You’ll see these themes in all of my novels. In Keep the Ghost, Sean is driven to question the value of a human’s place in society and indeed their own view of themselves when he’s forced to fake his death and assume an entirely new persona, freed from everything that made him a person in his past life. These themes are further explored in Shadow Box and the upcoming Kill the Ghost.

In The Blue, Derek confronts the meaningless of reality itself as he is thrust into a situation in which everyone around him is trying to decide on their own version of reality – an inherently paradoxical exercise we engage in daily.

And in [sic], a group of teens embrace chaos by creating a game in which their lives become governed by random chance and forced choices. After all – if life is meaningless, and change is inevitable (two conclusions that I find hard to escape) then what harm could come from embracing these two facts and living life in their honor?

You’ll find themes stemming from Sartre and Camus’ work from a bevy of famous American literary figures. Books I’d recommend, including handy links to Kindle versions of the work, include…
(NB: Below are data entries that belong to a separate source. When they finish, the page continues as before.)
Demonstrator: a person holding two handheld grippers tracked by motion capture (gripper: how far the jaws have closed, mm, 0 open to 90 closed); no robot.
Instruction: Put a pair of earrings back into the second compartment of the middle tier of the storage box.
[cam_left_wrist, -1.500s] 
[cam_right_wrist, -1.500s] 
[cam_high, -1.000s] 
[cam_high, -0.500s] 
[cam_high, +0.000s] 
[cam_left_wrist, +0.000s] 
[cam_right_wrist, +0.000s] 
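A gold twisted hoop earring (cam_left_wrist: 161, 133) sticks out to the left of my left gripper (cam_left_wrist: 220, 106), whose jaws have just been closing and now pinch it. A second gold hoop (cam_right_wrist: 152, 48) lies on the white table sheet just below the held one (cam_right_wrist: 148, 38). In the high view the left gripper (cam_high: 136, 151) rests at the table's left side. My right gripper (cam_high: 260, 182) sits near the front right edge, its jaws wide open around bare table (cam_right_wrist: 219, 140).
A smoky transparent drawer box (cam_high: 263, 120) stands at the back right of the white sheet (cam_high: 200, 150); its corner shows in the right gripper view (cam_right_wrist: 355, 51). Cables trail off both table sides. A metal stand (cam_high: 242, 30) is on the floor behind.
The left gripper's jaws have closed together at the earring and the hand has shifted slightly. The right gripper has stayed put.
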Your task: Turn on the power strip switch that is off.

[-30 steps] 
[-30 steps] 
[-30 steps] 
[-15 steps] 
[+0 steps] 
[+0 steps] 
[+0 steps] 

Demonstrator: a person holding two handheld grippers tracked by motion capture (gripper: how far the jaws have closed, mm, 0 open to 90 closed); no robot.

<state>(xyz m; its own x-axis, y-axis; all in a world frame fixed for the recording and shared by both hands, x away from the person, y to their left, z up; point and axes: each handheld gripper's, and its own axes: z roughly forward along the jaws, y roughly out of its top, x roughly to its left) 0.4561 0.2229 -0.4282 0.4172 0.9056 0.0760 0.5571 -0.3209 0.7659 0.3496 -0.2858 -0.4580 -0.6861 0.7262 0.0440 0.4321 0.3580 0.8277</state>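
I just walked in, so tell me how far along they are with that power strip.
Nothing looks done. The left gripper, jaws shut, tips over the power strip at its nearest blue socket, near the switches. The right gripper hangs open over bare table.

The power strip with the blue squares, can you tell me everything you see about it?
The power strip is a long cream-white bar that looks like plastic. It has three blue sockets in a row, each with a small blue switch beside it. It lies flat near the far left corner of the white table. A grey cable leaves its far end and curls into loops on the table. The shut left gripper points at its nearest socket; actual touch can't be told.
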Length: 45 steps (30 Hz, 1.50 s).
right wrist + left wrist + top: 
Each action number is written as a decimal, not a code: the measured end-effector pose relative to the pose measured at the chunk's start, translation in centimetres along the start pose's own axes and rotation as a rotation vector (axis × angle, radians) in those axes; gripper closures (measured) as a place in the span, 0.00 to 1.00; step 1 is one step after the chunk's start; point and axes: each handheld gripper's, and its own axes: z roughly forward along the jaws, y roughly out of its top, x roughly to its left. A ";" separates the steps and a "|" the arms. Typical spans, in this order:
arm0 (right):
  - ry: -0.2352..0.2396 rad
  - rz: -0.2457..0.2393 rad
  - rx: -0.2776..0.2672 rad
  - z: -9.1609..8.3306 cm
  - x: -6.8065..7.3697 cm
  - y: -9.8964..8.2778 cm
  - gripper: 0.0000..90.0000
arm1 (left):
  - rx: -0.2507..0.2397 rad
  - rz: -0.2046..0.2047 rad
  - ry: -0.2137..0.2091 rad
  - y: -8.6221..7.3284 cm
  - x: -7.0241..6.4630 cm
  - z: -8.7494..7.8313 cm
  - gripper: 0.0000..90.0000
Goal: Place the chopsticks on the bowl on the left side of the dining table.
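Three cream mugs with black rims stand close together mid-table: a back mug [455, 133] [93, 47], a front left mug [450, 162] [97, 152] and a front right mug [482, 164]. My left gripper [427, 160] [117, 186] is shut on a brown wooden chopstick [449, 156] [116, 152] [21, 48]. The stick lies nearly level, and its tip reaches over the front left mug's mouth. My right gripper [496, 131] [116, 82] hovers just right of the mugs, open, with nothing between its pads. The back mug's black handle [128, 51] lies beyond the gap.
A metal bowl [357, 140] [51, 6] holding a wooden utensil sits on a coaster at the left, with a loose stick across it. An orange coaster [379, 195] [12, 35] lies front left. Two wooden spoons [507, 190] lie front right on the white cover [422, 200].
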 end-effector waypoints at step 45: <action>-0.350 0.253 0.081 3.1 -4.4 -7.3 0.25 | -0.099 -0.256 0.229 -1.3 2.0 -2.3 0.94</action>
  • Kurt Vonnegut – chiefly Slaughterhouse V, but really all of his works.
  • Joseph Heller – Catch 22. Incredible post-war existentialist novel.
  • Ernest Hemingway – Farewell to Arms. Hemingway’s greatest novel explores existentialist themes without really becoming an existentialist novel in a postmodern sense (more on that in another post.)
  • Chuck Pahlaniuk – Fight Club. This is a great example of existentialist literature from an American author who is still active to this day.
  • Samuel Beckett – Waiting for Godot. While better experienced as a play, this is largely regarded as one of the most important existential and postmodern plays of our time.

To one degree or another, you can find existentialist traits in the works of John Green (“Fault in Our Stars“), Jack Kerouac (“On the Road“), Philip K. Dick (“Do Androids Dream of Electric Sheep“) and countless other modern works. For a more comprehensive list of novels with existentialist themes, I’d recommend this GoodReads list¬†of the of the best existentialist works of fiction… and not only because my novel [sic] comes in at #93.